# Assigned task:
Give back an exact copy of the lines below, from the first through the line with "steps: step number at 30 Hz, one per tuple"; please stop there.
--- Provided material Enclosed Below ---
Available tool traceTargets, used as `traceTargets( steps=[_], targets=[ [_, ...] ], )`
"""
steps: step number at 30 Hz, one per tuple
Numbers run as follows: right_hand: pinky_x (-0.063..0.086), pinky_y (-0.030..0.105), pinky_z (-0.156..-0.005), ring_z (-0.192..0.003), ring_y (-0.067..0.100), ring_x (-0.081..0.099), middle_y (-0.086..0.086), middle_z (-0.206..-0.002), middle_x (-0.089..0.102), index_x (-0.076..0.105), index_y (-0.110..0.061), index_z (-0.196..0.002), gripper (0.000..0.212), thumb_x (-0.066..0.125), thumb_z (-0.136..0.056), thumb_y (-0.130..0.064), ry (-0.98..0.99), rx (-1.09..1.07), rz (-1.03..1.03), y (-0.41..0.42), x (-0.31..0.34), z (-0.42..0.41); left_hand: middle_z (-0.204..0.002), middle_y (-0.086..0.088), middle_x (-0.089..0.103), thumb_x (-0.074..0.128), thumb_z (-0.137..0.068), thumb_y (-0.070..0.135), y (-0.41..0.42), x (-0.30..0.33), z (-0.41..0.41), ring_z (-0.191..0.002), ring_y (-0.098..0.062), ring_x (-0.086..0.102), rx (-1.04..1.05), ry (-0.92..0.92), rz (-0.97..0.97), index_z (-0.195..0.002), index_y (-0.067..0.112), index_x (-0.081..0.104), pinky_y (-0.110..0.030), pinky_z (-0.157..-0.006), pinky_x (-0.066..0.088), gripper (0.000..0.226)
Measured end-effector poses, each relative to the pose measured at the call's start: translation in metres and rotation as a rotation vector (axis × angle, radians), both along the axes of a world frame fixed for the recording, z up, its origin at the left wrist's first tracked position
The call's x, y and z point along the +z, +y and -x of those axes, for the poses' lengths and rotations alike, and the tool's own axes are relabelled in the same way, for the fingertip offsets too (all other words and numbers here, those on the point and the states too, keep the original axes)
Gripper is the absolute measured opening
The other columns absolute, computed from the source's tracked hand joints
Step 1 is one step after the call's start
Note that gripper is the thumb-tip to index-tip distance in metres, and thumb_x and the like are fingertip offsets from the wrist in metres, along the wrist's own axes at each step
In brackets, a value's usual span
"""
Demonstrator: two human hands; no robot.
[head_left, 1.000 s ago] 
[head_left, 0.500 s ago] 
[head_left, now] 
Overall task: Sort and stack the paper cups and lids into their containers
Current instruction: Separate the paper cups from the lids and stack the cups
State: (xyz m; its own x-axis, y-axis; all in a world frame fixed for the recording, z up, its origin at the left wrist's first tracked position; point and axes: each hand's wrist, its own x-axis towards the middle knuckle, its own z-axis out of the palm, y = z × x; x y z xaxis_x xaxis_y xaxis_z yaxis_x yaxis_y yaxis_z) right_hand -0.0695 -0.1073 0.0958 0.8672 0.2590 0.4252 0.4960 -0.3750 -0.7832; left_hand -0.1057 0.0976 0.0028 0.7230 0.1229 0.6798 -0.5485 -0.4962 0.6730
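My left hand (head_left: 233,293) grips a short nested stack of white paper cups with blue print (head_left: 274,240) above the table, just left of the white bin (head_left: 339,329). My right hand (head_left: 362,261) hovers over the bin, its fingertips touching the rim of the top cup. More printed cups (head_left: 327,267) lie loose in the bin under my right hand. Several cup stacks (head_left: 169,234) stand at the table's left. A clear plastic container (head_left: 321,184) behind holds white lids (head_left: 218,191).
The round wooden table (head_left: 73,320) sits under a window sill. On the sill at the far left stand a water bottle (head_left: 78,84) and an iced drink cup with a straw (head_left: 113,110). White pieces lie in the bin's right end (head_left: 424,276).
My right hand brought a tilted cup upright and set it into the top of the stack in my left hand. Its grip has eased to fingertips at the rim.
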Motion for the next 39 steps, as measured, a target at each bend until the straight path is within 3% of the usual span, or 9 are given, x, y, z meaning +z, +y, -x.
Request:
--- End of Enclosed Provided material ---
# Written solution:
Available tool traceTargets, used as `traceTargets( steps=[_], targets=[ [_, ...] ], )`
"""
steps: step number at 30 Hz, one per tuple

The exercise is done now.